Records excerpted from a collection
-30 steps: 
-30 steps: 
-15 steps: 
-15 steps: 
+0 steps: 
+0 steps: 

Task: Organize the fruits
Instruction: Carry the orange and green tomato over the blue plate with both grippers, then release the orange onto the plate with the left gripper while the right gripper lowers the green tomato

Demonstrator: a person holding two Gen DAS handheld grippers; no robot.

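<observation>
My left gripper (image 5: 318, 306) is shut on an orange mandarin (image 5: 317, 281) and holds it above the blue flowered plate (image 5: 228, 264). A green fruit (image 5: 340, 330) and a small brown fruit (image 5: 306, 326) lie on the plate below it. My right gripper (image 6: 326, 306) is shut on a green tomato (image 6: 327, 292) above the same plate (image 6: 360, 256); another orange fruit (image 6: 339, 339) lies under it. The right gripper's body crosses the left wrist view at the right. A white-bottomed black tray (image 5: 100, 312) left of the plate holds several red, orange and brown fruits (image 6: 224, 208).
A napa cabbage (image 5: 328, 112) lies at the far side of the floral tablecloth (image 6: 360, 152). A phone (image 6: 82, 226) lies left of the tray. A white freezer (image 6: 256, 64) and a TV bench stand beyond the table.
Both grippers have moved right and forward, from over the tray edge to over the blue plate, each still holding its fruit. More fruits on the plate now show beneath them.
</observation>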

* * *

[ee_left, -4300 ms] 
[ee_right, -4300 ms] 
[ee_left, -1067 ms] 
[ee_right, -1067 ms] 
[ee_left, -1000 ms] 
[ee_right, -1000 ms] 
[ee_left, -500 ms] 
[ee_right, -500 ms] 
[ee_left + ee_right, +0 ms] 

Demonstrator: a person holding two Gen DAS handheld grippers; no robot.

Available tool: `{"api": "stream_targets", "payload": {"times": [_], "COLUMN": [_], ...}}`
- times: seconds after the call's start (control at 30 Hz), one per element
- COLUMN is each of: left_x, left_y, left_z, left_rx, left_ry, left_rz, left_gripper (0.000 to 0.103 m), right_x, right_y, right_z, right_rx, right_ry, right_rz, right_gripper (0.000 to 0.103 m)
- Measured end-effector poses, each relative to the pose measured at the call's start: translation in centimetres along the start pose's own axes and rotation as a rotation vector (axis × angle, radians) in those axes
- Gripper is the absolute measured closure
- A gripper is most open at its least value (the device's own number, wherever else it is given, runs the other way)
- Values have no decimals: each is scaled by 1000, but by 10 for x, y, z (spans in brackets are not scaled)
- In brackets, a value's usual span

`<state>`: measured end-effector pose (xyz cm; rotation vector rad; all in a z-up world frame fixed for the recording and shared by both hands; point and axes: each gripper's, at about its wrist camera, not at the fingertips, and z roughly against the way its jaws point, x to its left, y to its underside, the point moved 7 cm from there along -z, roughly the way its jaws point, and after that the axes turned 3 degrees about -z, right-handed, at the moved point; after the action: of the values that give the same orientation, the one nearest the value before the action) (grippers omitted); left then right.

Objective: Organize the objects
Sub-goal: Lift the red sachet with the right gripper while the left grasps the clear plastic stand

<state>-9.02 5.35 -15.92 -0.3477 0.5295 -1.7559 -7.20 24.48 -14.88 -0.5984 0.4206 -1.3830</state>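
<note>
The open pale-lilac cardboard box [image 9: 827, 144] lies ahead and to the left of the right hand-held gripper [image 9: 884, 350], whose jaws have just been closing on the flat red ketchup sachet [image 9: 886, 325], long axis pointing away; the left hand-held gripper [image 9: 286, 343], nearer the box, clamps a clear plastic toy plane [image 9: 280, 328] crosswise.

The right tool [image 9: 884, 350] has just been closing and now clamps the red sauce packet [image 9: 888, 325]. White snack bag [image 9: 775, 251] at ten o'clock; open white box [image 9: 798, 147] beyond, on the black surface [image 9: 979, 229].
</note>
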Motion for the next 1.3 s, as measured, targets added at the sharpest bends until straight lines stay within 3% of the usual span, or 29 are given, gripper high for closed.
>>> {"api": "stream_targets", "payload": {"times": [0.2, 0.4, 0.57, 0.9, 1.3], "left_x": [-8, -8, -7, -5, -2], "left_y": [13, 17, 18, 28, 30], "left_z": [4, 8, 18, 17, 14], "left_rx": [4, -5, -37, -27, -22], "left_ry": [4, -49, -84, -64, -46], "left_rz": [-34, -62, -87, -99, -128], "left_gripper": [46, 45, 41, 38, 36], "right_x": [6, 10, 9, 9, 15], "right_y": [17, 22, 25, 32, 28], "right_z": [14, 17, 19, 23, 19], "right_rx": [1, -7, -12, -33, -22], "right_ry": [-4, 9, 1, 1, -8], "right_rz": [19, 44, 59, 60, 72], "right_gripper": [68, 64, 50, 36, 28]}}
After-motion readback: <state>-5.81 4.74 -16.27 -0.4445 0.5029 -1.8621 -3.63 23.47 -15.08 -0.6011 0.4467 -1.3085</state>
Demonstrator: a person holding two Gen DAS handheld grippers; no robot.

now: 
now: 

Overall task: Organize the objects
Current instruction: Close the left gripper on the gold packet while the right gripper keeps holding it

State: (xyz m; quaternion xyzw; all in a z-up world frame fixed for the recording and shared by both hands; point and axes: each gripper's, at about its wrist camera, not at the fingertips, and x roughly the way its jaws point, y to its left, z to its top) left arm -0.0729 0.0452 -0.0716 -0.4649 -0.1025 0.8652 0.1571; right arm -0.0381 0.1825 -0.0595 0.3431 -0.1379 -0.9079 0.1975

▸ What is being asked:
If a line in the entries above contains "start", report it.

▸ Output below:
- times: seconds after the call's start (control at 30 Hz), one per element
- Measured end-effector poses, each relative to the pose measured at the call's start: translation in centimetres along the start pose's own axes and rotation as a rotation vector (axis × angle, radians) in those axes

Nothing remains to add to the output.